As I sat in my small dorm room trying to examine my thoughts and cut out the outside world, I realized this was something that was difficult for me to do. I was anxiously sitting and tempted to pick up my phone to see what my friends had been doing after I just left them a few moments before. I love being with people and it is a very rare sight to see me quiet. I tried my hardest to focus and eventually I had been able to.

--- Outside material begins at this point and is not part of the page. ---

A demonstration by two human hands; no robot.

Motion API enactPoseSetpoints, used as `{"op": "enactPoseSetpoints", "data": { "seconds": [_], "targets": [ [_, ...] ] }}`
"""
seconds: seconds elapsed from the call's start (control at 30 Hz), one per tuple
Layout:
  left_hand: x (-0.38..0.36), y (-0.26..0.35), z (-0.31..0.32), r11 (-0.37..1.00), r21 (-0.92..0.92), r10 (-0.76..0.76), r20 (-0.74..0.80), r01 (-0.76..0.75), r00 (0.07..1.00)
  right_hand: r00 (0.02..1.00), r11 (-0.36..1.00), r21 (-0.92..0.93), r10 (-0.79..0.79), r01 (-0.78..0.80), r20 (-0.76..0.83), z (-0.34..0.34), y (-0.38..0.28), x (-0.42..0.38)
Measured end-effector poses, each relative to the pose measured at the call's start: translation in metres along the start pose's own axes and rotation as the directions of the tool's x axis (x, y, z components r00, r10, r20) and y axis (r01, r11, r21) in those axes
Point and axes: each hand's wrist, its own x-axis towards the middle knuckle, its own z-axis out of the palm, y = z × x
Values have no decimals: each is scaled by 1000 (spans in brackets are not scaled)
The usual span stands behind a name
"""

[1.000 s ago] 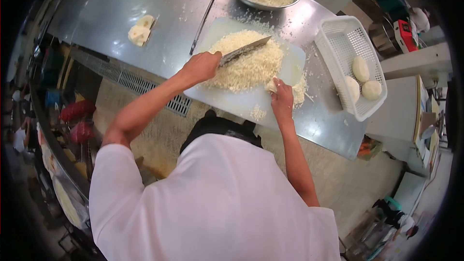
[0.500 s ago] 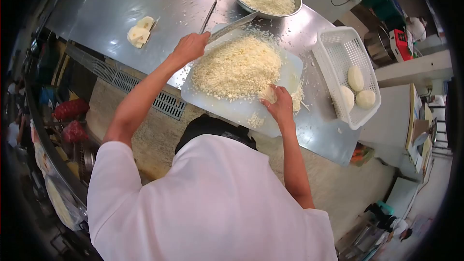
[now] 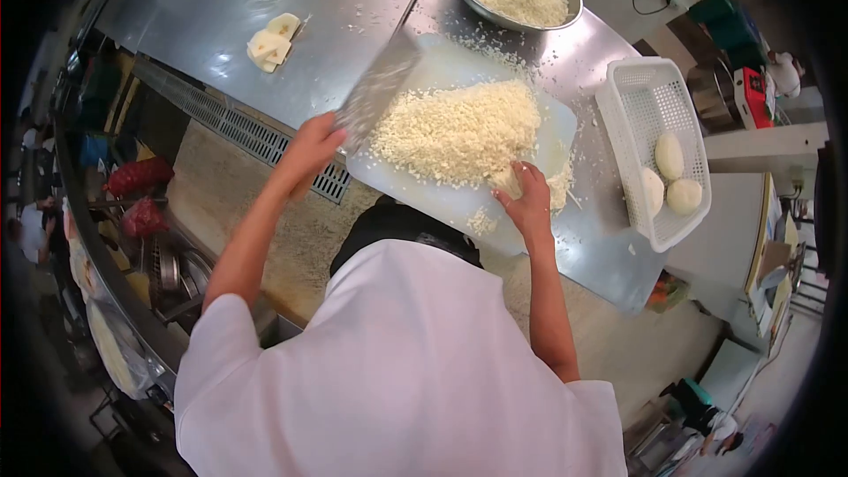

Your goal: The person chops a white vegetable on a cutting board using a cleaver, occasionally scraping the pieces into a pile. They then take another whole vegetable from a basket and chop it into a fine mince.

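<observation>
My left hand (image 3: 311,148) is closed around the handle of a cleaver (image 3: 380,88), at the left edge of the white cutting board (image 3: 439,56). Its broad blade is blurred and slants over the board's left side. A large heap of finely chopped pale vegetable (image 3: 459,131) covers the middle of the board. At the heap's right front edge, my right hand (image 3: 530,197) has its fingers bent around a pale vegetable piece (image 3: 507,182), partly hidden by them. Small chopped bits lie beside that hand.
A metal bowl (image 3: 572,11) of chopped vegetable stands behind the board. On the right, a white plastic basket (image 3: 629,124) holds peeled round vegetables (image 3: 670,155). Pale slices (image 3: 268,49) lie on the steel table (image 3: 203,22) at left. A thin dark rod-like thing (image 3: 408,7) lies beyond the cleaver.
My left hand has swung the cleaver left and toward me, from the heap's far side to the board's left edge. My right hand stays at the heap's right front edge.
</observation>
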Motion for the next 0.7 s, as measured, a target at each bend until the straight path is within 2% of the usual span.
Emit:
{"op": "enactPoseSetpoints", "data": {
  "seconds": [0.03, 0.1, 0.17, 0.23, 0.3, 0.33, 0.37, 0.4, 0.43, 0.47, 0.53, 0.6, 0.67, 0.7],
  "targets": [
    [-14, -15, -8, 958, -150, -233, 78, 243, 969, 1000, 1000, 7, 13, -13, -3, -2, -2, -5],
    [-41, -48, 3, 923, -247, -290, 63, 296, 955, 990, 1000, -8, -26, 25, -136, -2, -6, -12],
    [-56, -43, 40, 768, -496, -446, 38, 405, 894, 989, 1000, 6, 3, -2, -149, 5, 0, -15],
    [-47, -34, 82, 715, -571, -439, 83, 404, 895, 988, 1000, 16, 18, -15, -152, 15, 6, -16],
    [-26, -7, 115, 736, -542, -364, 190, 406, 912, 977, 999, 43, -2, 11, -212, 26, 6, -14],
    [-16, 2, 120, 737, -540, -364, 191, 407, 912, 977, 999, 45, 1, 9, -212, 27, 2, -15],
    [-5, 11, 124, 904, -344, -236, 88, 252, 968, 979, 1000, 26, 0, 5, -205, 23, -3, -15],
    [3, 21, 126, 991, -114, -74, 24, 76, 997, 979, 1000, 4, 4, -3, -202, 17, -6, -16],
    [4, 39, 115, 989, 142, -39, 7, 37, 999, 977, 1000, 2, 16, -16, -212, 11, -10, -18],
    [-2, 63, 108, 989, 150, -26, 23, 22, 999, 972, 1000, 9, -20, 23, -236, 5, -15, -19],
    [-23, 103, 97, 945, 327, 16, -24, -7, 1000, 959, 999, 26, -28, 37, -281, 5, -14, -21],
    [-21, 109, 111, 950, 308, 51, 8, -51, 999, 965, 992, 85, -64, 88, -253, 11, -7, -24],
    [2, 83, 143, 880, 455, 85, 131, -136, 988, 964, 993, 91, -46, 72, -261, 10, -5, -23],
    [14, 85, 152, 832, 505, 133, 218, -228, 967, 967, 993, 95, -46, 72, -251, 10, -7, -24]
  ]
}}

 As I sat there, so many different things ran through my mind and gave me all these different emotions. I thought about the past weekend and how stressed out I had been. My days had begun as early as 6am and I would not get back to my dorm room till 9 PM, which had been a struggle for me as I love to sleep in on the weekends and relax. I sat there on my bed and thinking about the pain I felt in my feet, that had been absolutely destroyed from the new shoes I had been wearing and running around all weekend in. I started to get worried about the next weekend coming up and what I would do. “Should I wear different shoes?” “What color shoes would look cute with this teal shirt?” “Should I just wear the same ones because of my insane fear of superstitions?”. I realized I had been severely overthinking it. As I continued to think about the worries I had about the whole recruitment process, I also began to think about the fun I had and the positive possibilities that could happen in a short time. My worries slightly disappeared, but not fully. 

Another topic that popped into my head was my phone usage this past weekend. I had not been on my phone really at all and any moment I got with my phone I took full advantage. That is something I realized I should not find the need to do. I can get so caught up looking at the small screen and I need to see the world around me more often.